By Doug Sweet
It was a day for smiles, grins, backslaps, laughter, firm handshakes and congratulations all round. It usually is when $500,000 is being handed out with no strings attached to five of Canada’s best scholars.
The national announcement of the annual Killam Prizes, which honour academic excellence across a variety of disciplines, took place in the atrium of McGill’s shiny new Life Sciences Complex on May 11. Why there? Because McGill professors – Philippe Gros, Wagdi Habashi and François Ricard – took three of the five $100,000 awards. McGill alum John Smol, of Queen’s, and University of Toronto professor Ernest Weinrib took home the other two.
“What a day this is,” a beaming McGill Principal Heather Munroe-Blum said as she closed the presentation. “It’s just a fantastic day.”
It’s not the first time McGill academics captured three of five Killam Prizes (that happened as well in 2005) and the University has a solid record with Killams, which are the largest prizes awarded to Canadian researchers. McGill can now count 19 Killams since the program was inaugurated in 1981.

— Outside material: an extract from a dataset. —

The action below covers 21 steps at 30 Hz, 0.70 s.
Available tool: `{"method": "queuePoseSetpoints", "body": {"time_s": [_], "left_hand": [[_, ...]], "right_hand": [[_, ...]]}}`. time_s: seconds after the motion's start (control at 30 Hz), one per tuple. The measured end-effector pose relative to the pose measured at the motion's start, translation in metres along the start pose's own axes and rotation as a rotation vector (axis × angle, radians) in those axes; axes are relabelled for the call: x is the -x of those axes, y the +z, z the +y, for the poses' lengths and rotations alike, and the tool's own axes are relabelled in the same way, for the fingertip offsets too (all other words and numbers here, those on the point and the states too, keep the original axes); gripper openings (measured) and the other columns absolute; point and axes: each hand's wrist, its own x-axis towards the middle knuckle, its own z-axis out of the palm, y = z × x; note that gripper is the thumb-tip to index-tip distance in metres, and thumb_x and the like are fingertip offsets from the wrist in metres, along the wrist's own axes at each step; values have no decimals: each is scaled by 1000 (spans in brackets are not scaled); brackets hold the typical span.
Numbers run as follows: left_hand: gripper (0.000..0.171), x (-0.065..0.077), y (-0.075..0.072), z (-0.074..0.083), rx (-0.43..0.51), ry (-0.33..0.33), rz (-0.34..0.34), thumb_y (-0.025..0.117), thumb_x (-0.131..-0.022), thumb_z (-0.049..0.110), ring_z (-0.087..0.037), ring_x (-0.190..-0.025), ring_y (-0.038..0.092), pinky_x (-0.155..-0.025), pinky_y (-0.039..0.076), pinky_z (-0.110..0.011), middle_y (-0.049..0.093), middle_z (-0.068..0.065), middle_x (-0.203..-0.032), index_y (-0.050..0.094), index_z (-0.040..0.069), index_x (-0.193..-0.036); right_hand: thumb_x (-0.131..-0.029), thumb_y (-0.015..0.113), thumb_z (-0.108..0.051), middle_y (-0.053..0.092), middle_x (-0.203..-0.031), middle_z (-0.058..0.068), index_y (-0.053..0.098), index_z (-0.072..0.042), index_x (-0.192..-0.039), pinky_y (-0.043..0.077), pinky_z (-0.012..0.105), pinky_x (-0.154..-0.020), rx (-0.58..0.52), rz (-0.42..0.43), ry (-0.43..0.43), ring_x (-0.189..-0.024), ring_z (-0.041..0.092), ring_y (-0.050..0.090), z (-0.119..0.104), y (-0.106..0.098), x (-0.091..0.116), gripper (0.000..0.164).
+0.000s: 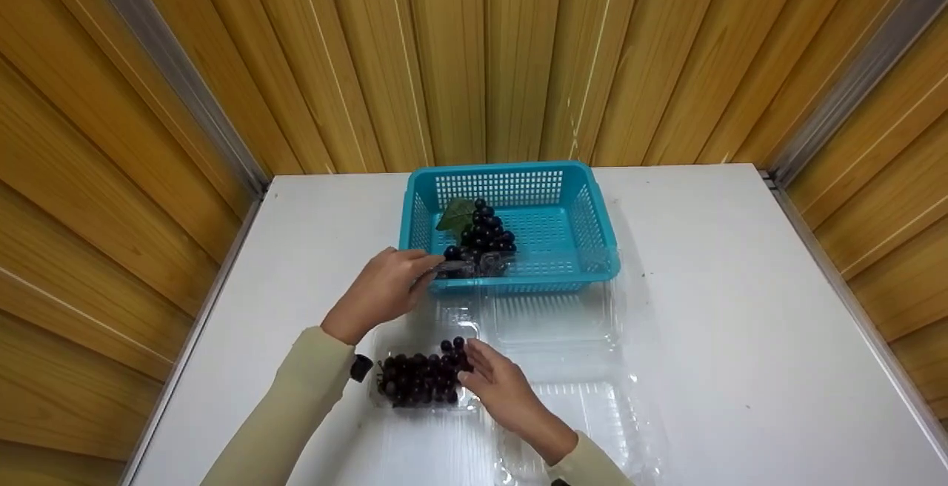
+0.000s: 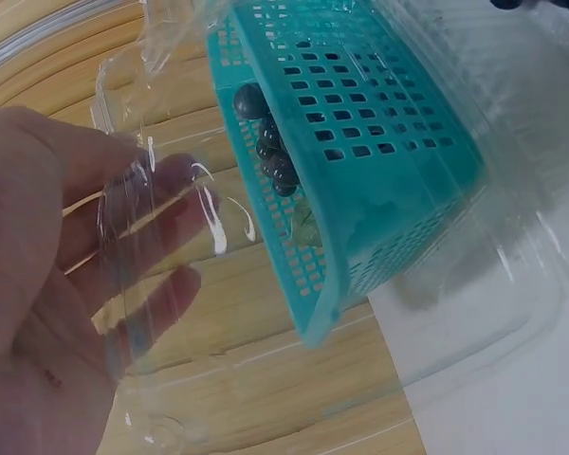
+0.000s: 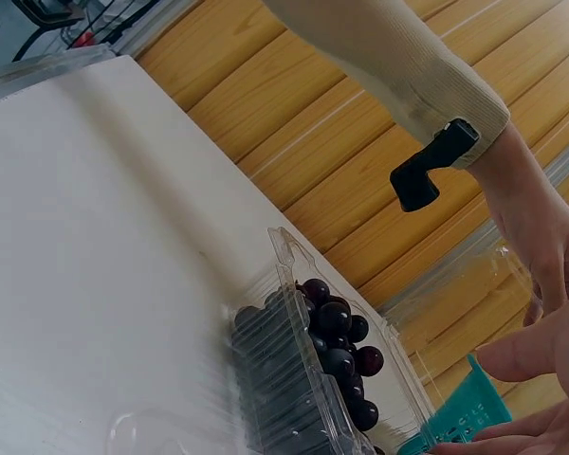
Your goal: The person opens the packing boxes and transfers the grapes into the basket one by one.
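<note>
A bunch of dark grapes [image 1: 418,381] lies in the base of a clear plastic clamshell box [image 3: 294,379]. Its raised transparent lid [image 2: 185,313] leans up toward the blue basket. My left hand [image 1: 385,290] holds this lid by its far edge, fingers showing through the plastic in the left wrist view. At the right end of the box, my right hand [image 1: 507,393] has its fingers extended beside the grapes; whether it touches them is hard to tell. A second bunch of dark grapes [image 1: 489,228] with a green leaf [image 1: 456,215] lies in the basket.
The blue perforated basket [image 1: 603,219] stands at the back of the white table [image 1: 726,338], near the wood-look wall [image 1: 518,64]. Another clear clamshell box [image 1: 585,412] lies opened out right of the filled one, its upper half against the basket's front.
</note>
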Motion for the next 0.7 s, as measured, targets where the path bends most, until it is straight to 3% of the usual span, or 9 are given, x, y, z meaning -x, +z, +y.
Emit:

The Killam Prizes are financed through funds donated to the Canada Council by Dorothy J. Killam in memory of her husband, Izaak Walton Killam. The prizes were created to honour eminent Canadian scholars and scientists actively engaged in research, whether in industry, government agencies or universities. They are awarded to recognize a body of significant work over the course of a career in research.
“Nothing could have been a more visionary gift than that given by Izaak and Dorothy Killam in thinking about how important the range of disciplines are,” Prof. Munroe-Blum said.
Dr. Gros, a Fellow of the Royal Society of Canada, has done groundbreaking work in genetics, including leading a research team that identified the gene that causes spina bifida, the second-most common birth defect in humans. Dr. Gros was the first to isolate the “mdr” family of genes, which gives cancer cells resistance to many drugs. His research has also led to the identification of new genes that give rise to susceptibility to malaria.
“Research has always been and still is a great source of joy for me,” Gros said at the event, going on to thank McGill “for allowing me the freedom to explore so many areas of genetic research over the past 25 years.”
Prof. Habashi, also a Fellow of the Royal Society of Canada, and an internationally recognized authority in Computational Fluid Dynamics, has developed efficient applied mathematical solutions to a wide range of complex aerospace problems for aircraft, rotorcraft and jet engines. His research has resulted in a code used worldwide throughout the aerospace industry in dealing with the potentially dangerous problem of in-flight icing.
“I shall always be humbled,” Habashi said, “and daunted the more I try to learn about how much I still have to know.”
Prof. Ricard’s numerous contributions to Quebec’s literary history place him among the top historians of contemporary Canadian society. His biography on Canadian writer Gabrielle Roy won acclaim for its remarkable research, detail and significance to both Quebec and Canada’s literary history. A Fellow of the Royal Society of Canada, he is a past winner of a Governor-General’s Award.
The Killam Prize “is proof of the importance that the intellectual and university communities – in this era obsessed by efficiency and economic progress – continue to give to the arts and humanities sector,” Ricard said.
Smol, who graduated from McGill in 1977 with a Bachelor of Science, is one of the world’s elite environmental scientists and an international authority on Arctic freshwater conditions and environmental change. He has made significant contributions to the world’s understanding of global environmental issues.
Weinrib is Canada’s pre-eminent legal theorist and an internationally leading scholar of private law. He has reconceptualized the nature of legal liability by turning attention from law’s instrumental uses to its moral meaning.
The Killam Program, which includes prizes and fellowships, “is a very powerful reminder,” said Denis Thérien, Vice-Principal Research and International Relations, “that a university’s main mission is about generating deep and fundamental knowledge.”